ANDERSZEWSKI’S BACH, SZYMANOWSKI, AND CHOPIN AT ZANKEL
Zankel Hall at Carnegie Hall, New York; Wednesday, February 9, 2005
Piotr Anderszewski’s debut New York recital Wednesday night at Zankel Hall featured composers with whom he’s closely identified, with the predictable result of a brilliantly played program that made the familiar fresh and the unfamiliar stimulating. Bach’s Overture in the French Style was unabashedly pianistic, full of wide dynamic contrasts, overall brisk pacing, and rhythmic life that left no doubts about the dance derivations of the material. The imperious introduction grabbed the attention immediately, the quicksilvered fast movements notable for the pianist’s attention to detail, pointing up the bass figurations and occasionally elevating subsidiary moments to equal status with the main line of the music. At times, his tone seemed to take on a neo-Gouldian sec quality, but it never degenerated into mechanical typewriter effects. The Sarabande was a gorgeous aria, sung in a fluid tempo with beautiful tone. The Echo finale was aptly puckish. A recipient of the Szymanowski Prize, Anderszewski followed with that composer’s Masques, Op. 24. Written during World War I, it’s in three dense movements – Sheherazade, Tantris, the Clown, and The Serenade of Don Juan – in which Debussyian Impressionistic colorations fade into Scriabin-like harmonic adventures and steely Prokofiev-like climaxes. It’s a challenging work, demanding virtuoso keyboard artistry, amply fulfilled by Anderszewski, who made it all sound easy, from the wide dynamic leaps to the myriad color effects.
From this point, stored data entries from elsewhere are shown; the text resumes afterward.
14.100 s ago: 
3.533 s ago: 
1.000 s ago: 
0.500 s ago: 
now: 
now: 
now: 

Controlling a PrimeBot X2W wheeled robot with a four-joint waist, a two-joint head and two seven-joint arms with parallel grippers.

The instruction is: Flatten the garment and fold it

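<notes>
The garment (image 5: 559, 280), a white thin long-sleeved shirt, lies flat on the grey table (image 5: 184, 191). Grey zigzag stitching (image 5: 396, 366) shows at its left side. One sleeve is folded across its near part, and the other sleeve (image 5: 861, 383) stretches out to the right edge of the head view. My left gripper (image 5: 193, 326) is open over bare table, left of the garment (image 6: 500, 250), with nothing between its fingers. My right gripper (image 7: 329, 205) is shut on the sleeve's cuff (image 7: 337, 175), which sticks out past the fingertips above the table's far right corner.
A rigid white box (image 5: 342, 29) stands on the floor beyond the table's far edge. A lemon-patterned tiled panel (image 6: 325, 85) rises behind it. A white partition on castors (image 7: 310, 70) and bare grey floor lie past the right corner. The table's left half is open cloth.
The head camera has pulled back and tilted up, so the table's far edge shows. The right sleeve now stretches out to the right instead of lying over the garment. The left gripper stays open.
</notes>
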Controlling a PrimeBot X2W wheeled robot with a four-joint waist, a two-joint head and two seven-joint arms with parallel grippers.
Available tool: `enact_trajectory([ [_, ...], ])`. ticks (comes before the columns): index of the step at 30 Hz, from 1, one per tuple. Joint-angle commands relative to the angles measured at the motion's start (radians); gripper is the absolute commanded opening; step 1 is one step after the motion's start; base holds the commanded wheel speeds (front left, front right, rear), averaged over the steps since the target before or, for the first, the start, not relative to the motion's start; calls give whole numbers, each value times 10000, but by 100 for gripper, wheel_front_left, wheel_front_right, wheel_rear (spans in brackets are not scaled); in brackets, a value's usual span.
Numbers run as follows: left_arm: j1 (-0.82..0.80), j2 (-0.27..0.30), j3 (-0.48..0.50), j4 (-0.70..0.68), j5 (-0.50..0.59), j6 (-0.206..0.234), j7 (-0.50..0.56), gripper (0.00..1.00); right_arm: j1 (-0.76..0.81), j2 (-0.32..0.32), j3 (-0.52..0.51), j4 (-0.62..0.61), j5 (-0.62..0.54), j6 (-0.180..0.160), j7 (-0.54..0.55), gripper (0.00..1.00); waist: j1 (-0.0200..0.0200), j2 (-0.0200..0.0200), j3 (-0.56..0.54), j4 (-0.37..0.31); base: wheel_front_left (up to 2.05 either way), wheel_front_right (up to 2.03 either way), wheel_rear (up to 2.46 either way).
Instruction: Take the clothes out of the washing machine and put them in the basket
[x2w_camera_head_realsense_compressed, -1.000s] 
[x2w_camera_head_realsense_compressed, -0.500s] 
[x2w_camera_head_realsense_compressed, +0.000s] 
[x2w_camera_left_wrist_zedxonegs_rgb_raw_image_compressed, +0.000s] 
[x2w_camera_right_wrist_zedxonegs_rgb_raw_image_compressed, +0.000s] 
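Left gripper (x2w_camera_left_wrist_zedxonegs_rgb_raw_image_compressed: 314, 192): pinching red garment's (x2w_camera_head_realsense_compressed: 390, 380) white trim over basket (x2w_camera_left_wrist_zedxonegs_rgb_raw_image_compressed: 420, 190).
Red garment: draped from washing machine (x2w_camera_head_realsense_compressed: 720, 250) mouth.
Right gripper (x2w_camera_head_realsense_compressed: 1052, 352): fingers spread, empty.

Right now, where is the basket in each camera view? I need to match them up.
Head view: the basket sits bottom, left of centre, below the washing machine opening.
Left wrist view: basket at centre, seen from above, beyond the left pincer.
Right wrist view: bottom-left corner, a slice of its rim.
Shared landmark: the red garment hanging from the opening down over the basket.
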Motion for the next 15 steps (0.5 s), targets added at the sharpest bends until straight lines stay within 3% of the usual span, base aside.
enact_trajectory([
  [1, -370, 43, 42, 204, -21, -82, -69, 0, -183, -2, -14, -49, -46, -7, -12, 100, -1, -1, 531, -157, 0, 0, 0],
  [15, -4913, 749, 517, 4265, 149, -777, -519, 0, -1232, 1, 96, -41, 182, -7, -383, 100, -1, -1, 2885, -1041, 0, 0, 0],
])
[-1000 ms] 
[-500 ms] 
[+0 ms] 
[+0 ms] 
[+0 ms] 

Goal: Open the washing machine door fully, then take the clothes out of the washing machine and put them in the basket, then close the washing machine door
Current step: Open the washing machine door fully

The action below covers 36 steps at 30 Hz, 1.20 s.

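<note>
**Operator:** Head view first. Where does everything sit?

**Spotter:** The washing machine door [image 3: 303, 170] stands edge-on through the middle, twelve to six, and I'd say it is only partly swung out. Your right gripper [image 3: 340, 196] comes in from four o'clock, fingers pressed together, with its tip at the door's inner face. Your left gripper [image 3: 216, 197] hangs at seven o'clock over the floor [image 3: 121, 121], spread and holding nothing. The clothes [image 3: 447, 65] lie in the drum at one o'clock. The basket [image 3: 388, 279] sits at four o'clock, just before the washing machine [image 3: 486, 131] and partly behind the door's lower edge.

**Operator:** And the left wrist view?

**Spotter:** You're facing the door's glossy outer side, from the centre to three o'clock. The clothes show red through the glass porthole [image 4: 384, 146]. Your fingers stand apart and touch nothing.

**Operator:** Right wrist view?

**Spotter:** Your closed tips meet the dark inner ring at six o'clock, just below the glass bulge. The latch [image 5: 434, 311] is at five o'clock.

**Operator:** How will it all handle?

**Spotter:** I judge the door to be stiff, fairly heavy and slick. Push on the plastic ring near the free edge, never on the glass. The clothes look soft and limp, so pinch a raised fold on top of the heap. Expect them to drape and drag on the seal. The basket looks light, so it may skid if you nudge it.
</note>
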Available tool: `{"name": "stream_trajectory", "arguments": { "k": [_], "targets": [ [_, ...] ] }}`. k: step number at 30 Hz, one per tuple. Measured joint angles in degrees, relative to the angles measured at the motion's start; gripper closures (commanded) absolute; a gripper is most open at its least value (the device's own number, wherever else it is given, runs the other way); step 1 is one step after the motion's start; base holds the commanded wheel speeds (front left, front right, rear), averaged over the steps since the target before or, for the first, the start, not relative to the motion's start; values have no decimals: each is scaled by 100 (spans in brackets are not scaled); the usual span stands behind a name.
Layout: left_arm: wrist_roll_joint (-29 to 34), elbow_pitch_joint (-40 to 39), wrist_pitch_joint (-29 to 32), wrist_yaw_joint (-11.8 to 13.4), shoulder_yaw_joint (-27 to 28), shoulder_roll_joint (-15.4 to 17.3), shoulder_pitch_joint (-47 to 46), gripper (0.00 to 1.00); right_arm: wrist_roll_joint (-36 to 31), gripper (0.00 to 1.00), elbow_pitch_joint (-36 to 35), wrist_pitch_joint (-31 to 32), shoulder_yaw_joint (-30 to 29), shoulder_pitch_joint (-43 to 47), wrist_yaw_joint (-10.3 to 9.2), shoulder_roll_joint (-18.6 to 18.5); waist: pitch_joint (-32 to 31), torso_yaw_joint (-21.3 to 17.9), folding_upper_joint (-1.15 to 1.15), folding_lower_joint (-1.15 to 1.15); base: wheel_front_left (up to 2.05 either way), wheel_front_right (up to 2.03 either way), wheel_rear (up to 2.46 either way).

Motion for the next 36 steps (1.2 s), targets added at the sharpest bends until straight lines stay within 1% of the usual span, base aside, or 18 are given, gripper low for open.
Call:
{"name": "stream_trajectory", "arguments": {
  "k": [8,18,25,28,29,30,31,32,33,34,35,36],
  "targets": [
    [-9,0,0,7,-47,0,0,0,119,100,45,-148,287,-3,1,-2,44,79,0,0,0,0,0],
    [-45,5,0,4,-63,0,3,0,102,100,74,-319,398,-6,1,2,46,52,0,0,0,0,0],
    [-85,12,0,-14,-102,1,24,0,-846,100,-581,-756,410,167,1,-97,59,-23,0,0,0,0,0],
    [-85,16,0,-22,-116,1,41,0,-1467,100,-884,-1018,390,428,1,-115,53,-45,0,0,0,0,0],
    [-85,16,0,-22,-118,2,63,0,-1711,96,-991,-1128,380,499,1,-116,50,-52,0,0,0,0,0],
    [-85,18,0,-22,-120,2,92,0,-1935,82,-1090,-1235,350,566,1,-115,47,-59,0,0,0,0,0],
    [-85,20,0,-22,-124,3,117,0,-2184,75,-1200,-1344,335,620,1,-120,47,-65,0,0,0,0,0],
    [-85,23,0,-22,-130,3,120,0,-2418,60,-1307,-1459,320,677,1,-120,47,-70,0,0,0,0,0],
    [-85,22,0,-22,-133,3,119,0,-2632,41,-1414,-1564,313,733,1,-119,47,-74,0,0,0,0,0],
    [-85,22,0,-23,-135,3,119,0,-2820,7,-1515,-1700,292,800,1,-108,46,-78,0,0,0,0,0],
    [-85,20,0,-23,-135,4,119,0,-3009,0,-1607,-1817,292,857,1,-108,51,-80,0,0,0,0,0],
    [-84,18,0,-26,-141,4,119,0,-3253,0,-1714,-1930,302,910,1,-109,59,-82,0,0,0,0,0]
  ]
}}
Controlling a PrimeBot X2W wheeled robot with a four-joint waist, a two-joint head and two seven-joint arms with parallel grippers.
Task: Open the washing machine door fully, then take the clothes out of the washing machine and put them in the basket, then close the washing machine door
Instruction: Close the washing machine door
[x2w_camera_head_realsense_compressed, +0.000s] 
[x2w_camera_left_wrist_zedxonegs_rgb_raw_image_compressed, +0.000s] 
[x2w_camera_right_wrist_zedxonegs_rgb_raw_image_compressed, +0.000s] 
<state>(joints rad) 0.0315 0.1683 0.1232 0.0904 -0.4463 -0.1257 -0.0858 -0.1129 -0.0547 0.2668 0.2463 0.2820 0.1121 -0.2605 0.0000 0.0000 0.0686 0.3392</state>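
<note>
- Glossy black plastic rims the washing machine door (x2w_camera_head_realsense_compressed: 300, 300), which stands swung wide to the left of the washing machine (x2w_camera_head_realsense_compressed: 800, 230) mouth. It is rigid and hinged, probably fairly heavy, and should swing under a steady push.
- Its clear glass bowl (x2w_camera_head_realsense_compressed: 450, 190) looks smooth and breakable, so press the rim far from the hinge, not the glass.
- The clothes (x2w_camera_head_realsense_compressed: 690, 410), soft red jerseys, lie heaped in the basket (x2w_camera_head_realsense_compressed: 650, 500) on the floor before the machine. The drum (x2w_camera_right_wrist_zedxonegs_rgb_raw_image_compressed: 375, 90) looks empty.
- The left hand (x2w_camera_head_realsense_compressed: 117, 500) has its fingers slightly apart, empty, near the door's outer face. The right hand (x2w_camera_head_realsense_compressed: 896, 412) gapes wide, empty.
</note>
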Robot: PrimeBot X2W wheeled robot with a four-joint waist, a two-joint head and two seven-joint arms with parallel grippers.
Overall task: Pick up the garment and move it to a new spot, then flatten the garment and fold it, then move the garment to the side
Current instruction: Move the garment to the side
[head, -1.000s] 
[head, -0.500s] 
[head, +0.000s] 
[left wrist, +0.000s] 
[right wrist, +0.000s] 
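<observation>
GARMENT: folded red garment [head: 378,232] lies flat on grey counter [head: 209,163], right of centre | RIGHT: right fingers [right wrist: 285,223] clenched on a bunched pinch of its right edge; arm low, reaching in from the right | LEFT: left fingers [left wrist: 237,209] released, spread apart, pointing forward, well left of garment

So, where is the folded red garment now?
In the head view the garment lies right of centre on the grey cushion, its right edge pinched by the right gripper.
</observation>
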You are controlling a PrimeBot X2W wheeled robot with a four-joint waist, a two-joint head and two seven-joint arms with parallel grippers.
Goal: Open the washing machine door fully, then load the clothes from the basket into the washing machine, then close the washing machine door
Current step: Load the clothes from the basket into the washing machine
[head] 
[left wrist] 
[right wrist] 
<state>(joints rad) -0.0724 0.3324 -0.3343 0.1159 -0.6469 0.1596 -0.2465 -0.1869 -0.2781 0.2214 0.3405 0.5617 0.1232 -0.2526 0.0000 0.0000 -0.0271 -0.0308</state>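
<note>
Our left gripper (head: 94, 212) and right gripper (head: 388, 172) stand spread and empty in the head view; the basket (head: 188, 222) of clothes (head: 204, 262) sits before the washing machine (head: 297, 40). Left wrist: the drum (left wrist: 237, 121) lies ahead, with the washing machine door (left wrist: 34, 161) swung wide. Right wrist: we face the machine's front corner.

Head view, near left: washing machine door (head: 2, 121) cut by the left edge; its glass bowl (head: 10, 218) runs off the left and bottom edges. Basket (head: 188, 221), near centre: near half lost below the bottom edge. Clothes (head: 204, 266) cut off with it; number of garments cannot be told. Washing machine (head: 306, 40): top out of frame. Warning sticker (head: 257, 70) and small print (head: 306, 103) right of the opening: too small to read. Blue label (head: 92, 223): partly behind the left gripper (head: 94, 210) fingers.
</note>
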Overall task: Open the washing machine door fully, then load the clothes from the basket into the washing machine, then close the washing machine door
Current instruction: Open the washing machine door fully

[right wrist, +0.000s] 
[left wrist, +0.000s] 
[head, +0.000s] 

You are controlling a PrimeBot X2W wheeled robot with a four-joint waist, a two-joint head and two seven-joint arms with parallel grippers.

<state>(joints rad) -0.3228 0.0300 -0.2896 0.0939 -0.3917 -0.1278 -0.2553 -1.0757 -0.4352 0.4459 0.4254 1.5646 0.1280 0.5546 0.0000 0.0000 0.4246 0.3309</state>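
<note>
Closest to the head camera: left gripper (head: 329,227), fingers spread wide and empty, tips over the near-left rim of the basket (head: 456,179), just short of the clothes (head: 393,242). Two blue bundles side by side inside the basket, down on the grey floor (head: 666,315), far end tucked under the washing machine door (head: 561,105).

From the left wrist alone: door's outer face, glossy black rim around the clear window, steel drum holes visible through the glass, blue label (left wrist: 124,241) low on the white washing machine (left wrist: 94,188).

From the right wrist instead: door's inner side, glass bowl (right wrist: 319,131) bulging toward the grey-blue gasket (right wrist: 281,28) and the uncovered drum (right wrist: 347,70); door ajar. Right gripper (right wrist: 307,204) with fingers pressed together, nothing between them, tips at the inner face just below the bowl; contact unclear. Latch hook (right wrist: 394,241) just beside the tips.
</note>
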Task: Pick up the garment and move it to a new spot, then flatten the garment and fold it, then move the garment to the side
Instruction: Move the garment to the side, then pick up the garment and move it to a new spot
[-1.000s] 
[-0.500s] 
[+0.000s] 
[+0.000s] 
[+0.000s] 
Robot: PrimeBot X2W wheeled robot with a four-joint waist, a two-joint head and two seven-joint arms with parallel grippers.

A trio of Chopin Mazurkas, the Opus 63 set, provided a mild disappointment to ears accustomed to Rubinstein’s directness and dance-inflected interpretations. The second, in F minor, flirted with an aimlessness that a slightly more fluid tempo would have dispelled. But the last of the group, the C-sharp minor, offered a degree of redemption thanks to Anderszewski’s tonal beauty and relatively straightforward singing of the melodic line. Chopin’s big B Minor Sonata, Op. 58, closed the program in style, the pianist tearing into the commanding opening with bold authority and following with an interpretation that avoided the excesses of Romantic ardor while retaining the essentials of the Chopin style. Virtuosity was served with a brightly brisk Scherzo, a Largo whose flowing tempo and singing melody captivated, and an exuberant Presto finale whose triumphantly joyous coda was, as our British cousins say, spot on.